DJ tried to say no, but a kind of retching sound came instead. He blinked and looked down at the pavement, dark with spit.
“What happened to our country?” Sun-ho asked. His voice sounded philosophical and faraway. “How did this happen to us?”
“You don’t belong here,” DJ said. “I get that. But there’s no way to take you back. You have to start adjusting, you have to accept that things are different here.”
“I’ll tell you where we belong, Dongjoo,” Sun-ho said. “We were made for another time, one before all this, when a man had a wife, some kids, and lived out his days in the village of his birth. In the summers, a man’s family would feast on what his war pony could carry home. In winter, they’d huddle to keep warm.”
Sun-ho helped DJ to his feet, steadied him.
“You can’t just attack people,” DJ said. “Life is different here.”
Sun-ho ignored this. “What does a man need?” he mused as he brushed the dirt from DJ’s clothes. “Some heat under his floor, a woman he comes to love, the ram’s-horn bow he inherits from his father? We should have been born before this mess, Dongjoo. What I wouldn’t give to live a thousand years ago. I’d serve a Goryeo king. I’d live a life of honor. If your growth was stunted back then, it was due to crop failure, not a dictator who steals your food. If your hip got broken, it was the work of an ornery ox, not the fucking secret police.”
DJ said, “I would take you back if I could.”
Sun-ho took a last glance northward.
“Nonsense,” he said, and clapped DJ once more on the back.
—
Mina let DJ hear her play. They worked their way along the Daehwa-bound Orange line, playing accordion in the Apgujeong, Oksu and Geumho stations. Mina tended to close her eyes when she played, allowing DJ to watch how she leaned back to fill the bellows, the way her right hand was light on the piano keys and her left punched through the registers. The tunes were less patriotic today. When she played “Hwiparam” in Yaksu Station, an unseen man whistled along from deep within the tunnel. “Rainbow Bridge” brought forth a woman who’d defected from Hamhung and now had a stall in the market selling Northern-style tofu. Following “Bangeap Sumnida,” a fellow from Nampo approached. He sold icy bowls of naengmyeon from a little cart. “You two are new, I can tell,” he said, and tossed some won in the accordion case. “Be patient. It takes a while, but Seoul will offer you her teat.”

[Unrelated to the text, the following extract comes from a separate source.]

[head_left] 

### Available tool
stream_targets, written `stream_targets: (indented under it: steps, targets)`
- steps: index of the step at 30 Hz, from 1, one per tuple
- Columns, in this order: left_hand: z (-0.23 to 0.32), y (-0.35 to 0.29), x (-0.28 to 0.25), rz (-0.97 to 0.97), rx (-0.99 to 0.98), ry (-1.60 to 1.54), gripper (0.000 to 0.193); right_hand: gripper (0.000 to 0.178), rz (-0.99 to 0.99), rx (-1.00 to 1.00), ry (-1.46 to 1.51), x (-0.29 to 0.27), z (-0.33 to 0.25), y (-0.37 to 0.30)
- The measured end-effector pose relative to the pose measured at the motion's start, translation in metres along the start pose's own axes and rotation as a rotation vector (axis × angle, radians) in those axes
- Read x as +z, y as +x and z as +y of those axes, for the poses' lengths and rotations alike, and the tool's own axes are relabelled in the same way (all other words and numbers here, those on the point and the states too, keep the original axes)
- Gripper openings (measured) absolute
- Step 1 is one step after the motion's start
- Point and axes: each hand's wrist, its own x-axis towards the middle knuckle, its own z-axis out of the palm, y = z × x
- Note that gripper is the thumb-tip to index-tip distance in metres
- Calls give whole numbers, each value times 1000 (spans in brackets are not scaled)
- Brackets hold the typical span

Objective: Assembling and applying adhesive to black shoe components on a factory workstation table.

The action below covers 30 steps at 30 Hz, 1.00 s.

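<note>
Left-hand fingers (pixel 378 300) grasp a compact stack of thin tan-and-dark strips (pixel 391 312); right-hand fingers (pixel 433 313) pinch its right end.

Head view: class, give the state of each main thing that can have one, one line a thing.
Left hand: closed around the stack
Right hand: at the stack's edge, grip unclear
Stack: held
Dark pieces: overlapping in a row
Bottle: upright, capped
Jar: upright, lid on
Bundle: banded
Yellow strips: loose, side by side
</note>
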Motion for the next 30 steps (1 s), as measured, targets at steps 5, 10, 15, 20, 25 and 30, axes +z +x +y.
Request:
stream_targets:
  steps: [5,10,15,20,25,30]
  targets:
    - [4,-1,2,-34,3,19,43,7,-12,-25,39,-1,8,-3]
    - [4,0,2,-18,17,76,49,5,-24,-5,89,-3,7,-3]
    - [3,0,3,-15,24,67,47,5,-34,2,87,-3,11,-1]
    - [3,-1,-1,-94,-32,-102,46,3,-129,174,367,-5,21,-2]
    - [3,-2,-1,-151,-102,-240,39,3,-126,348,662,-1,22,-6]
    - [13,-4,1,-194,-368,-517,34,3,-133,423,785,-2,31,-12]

When he was gone, they had a laugh about that.
The Dongguk station, it turned out, was beneath a soaring church clad in blue glass. Here, Mina sang the words to “Waiting for Him” as after-sermon parishioners made their way down to the trains. They formed a large circle as she sang, unaware perhaps that the “Him” in question wasn’t their beloved Yesu-Nim. When Mina thanked them and they heard her accent, money poured into her case.
When the crowd cleared, Mina took the instrument idly through its scales.
“The people at my meetings want me to give up the accordion,” she said.
DJ sat on the cool marble floor. He was still in the thrall of the song.
“Are you serious?” he asked.
“They say I’ll never accept the South while my music pays tribute to the North.”
“But what about your husband?” he asked. “Aren’t you on a mission?”
“They say if my husband were here, his name would have been recorded at Hanawon.”
Mina stopped squeezing the bellows, so the notes she fingered became only the soft clacking of buttons.